Print version ISSN 0872-0754On-line version ISSN 2183-9417

Nascer e Crescer vol.27 no.3 Porto Sept. 2018

https://doi.org/10.25753/BirthGrowthMJ.v27.i3.11983 

ORIGINAL ARTICLES | ARTIGOS ORIGINAIS

 

Assessment of asthmatic child inhalation device technique

 

Avaliação da Técnica Inalatória em Idade Pediátrica

 

 

Pedro Tiago PintoI; Miguel JeriI; Telma BarbosaII

I Unidade de Saúde Familiar São João do Porto. 4050-377 Porto, Portugal. gomespinto.pedro@gmail.com; miguel.jeri.med@gmail.com
II Department of Pediatrics, Centro Materno Infantil do Norte, Centro Hospitalar do Porto. 4050-371 Porto, Portugal. telmab@gmail.com

Correspondence to

 

 


ABSTRACT

Introduction: In Portugal, asthma is a very common disease, particularly in pediatric age, and many children are treated with medications delivered by inhalation devices. It is known that child inhaler technique is often throughout the world.

Aim: The aim of this paper is to describe the performance of asthmatic child device technique in a Portuguese children hospital in the city of Porto, (Centro Materno-Infantil do Norte - CMIN).

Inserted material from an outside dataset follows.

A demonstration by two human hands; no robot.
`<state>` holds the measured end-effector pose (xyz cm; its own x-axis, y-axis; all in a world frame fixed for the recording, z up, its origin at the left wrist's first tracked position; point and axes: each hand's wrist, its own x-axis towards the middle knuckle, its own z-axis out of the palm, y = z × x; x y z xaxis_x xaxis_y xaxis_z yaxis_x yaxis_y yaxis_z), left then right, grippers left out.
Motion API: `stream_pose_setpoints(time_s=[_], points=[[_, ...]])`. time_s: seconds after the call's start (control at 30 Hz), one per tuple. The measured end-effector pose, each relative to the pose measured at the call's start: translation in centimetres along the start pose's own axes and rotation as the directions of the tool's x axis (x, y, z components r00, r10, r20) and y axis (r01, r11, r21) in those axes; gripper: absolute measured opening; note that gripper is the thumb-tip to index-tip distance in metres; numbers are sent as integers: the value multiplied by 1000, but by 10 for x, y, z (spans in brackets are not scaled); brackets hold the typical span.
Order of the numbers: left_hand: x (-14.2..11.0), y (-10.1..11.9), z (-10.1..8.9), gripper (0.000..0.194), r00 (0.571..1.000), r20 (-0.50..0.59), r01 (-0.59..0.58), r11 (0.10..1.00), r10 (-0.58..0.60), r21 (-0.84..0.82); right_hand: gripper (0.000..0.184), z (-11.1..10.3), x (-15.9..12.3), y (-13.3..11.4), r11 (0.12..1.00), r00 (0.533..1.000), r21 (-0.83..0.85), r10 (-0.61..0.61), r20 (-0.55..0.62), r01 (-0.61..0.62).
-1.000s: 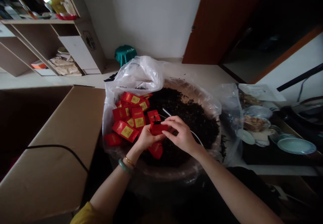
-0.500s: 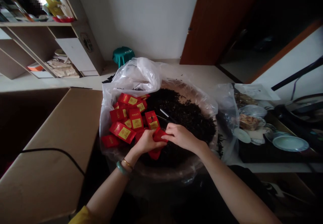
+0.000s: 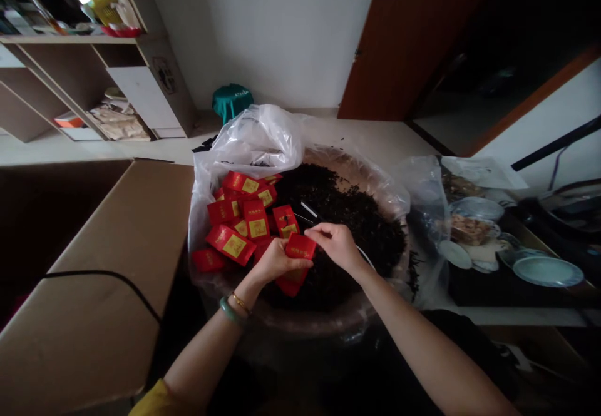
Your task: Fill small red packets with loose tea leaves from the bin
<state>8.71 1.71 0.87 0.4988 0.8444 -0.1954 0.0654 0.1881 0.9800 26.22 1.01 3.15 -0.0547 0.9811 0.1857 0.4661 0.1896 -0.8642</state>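
My left hand point(image 3: 277, 261) grips a small red packet point(image 3: 300, 247) by its left side, thumb along the lower edge. At the packet's upper right corner, my right hand point(image 3: 334, 244) has its thumb and forefinger pinched together on the edge. Both hands are over a round basket point(image 3: 347, 184) lined with clear plastic. Dark loose dried leaves, like tea, point(image 3: 357, 216) fill much of it. Several red packets with yellow labels point(image 3: 233, 245) are heaped on its left side. A thin tool with a white piece point(image 3: 308, 209) lies on the leaves, partly hidden behind my right hand.
An open cardboard box point(image 3: 94, 278) stands at the left, a dark cord over its flap. To the right, a dark tray point(image 3: 488, 288) carries a tub of dried food point(image 3: 471, 228) and an oval dish point(image 3: 548, 271). Behind are a teal-covered stool point(image 3: 232, 100) and shelving point(image 3: 70, 40).
My right hand has shifted from the packet's right side to its upper corner, and its fingers have drawn up. The packet's front now shows flatter and more fully. The view has shifted slightly.
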Motion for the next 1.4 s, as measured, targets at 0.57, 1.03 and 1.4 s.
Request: stream_pose_setpoints(time_s=[0.57, 1.03, 1.4], points=[[3, 3, 0, 42, 987, -160, -43, 979, 11, -197, 46, 5, 27, 62, 722, 993, -690, -108, -42, 49], [4, 2, -2, 39, 984, -116, -155, 972, 136, -176, 31, -36, 7, -26, 946, 913, -215, -148, 380, 242], [-1, 9, 1, 36, 983, -171, -96, 980, 67, -172, 27, -26, 3, -31, 924, 945, -297, -154, 288, 241]])
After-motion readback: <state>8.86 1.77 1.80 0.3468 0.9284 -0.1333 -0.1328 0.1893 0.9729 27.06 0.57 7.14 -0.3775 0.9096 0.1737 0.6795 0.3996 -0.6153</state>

Methods: The authors assessed inhalation device technique of children aged 6 to 18 years, according to standardized checklists, (similar to those on the Aerosol Drug Management Improvement Team (ADMIT) Website) between September and October 2016, during follow-up of pediatric pneumology consultations in CMIN.

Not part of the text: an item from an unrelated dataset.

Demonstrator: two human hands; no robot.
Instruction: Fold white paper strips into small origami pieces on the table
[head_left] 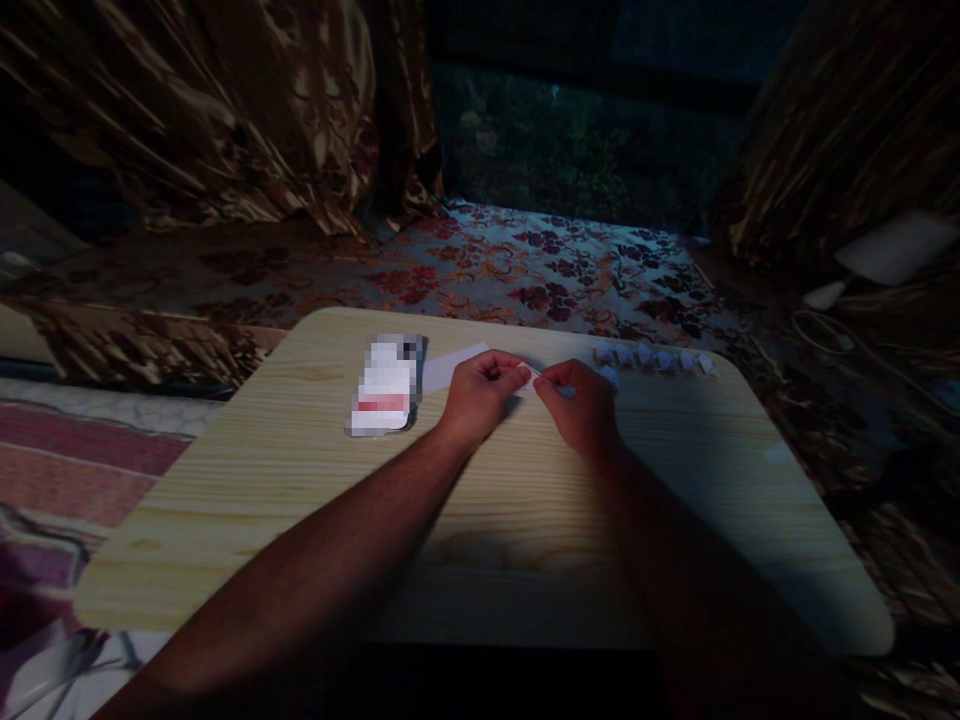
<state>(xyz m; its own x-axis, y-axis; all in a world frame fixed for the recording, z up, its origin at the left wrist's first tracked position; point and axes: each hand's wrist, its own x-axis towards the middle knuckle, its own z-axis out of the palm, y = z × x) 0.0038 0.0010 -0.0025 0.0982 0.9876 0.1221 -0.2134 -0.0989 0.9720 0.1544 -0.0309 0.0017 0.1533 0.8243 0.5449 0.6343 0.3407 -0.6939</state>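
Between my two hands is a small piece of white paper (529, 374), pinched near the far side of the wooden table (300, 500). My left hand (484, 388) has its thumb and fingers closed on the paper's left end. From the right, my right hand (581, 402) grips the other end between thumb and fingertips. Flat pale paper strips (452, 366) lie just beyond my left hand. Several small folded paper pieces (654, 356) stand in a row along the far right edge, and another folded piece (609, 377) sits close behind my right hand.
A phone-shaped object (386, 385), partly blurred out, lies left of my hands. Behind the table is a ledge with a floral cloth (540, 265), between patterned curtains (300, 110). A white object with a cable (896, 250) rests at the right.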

Results: Twenty one children met the inclusion criteria and 22 inhalation devices assessments were made. The majority (86%) used dry-powder inhalers; the most common error was failure to exhale before actuation (in 61%).

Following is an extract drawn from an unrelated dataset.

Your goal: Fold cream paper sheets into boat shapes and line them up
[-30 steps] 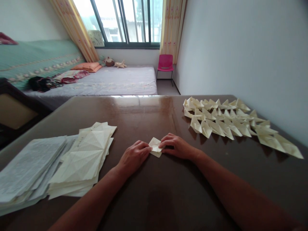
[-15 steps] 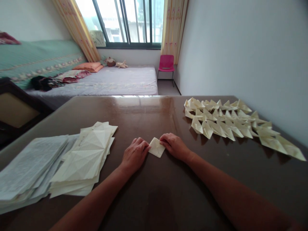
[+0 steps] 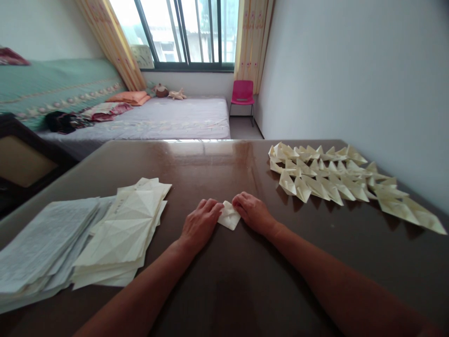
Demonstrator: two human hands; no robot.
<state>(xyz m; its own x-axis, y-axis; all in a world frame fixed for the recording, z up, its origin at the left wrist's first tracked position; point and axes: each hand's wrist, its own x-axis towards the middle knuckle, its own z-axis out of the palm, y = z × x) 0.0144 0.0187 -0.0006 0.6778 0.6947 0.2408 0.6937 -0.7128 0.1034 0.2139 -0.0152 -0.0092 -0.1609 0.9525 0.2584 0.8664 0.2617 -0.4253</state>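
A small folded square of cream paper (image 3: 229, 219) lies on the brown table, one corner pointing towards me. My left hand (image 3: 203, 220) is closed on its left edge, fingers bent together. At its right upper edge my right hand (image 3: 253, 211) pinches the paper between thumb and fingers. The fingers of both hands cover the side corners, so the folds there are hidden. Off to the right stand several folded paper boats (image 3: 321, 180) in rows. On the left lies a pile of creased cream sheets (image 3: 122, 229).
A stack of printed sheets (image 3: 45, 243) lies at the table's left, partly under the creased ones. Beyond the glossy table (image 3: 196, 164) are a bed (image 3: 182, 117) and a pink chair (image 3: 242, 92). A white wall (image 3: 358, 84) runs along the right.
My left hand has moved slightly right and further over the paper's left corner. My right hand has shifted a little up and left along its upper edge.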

Discussion/Conclusion: Our results  confirm a relatively high percentage of children failing in their performance in the use of the inhalation devices. Pediatricians and primary care physicians should assess the inhalation technique of asthmatic children regularly, in order to ensure a good asthma control in the pediatric age.

Keywords: Asthma; dry powder inhalers; metered dose inhalers


RESUMO

Introdução: Em Portugal a asma é uma doença muito comum, particularmente na idade pediátrica, e muitas crianças são tratadas com fármacos sob forma de dispositivos inalatórios. Sabe-se que a técnica inalatória é frequentemente feita de forma incorreta um pouco por todo o mundo.

Objetivo: O objetivo deste estudo foi o de avaliar a técnica inalatória de crianças num hospital pediátrico na cidade do Porto (Centro Materno-Infantil do Norte - CMIN).

Métodos: Os autores avaliaram a técnica inalatória de crianças dos 6 aos 18 anos de acordo com checklists standardizadas (semelhantes às descritas em Aerosol Drug Management Improvement Team (ADMIT) Website) entre setembro e outubro de 2016 durante consultas de seguimento de crianças em consulta de pneumologia pediátrica, no CMIN.

Resultados: Vinte e uma crianças possuíam os critérios de inclusão e foram realizadas 22 avaliações de dispositivos. A maioria das crianças usava um inalador de pó seco (86%), 61% destas não exalando o volume residual, previamente à inalação, sendo este o erro mais comum.

Discussão/Conclusão: Verificou-se uma alta percentagem de crianças com erros na sua técnica inalatória, sendo esses resultados concordantes com a literatura. Os pediatras e médicos de família devem avaliar regularmente a técnica inalatória da criança asmática, a fim de garantir um correto uso do dispositivo inalatório, contribuindo deste modo para o controlo da asma em idade pediátrica.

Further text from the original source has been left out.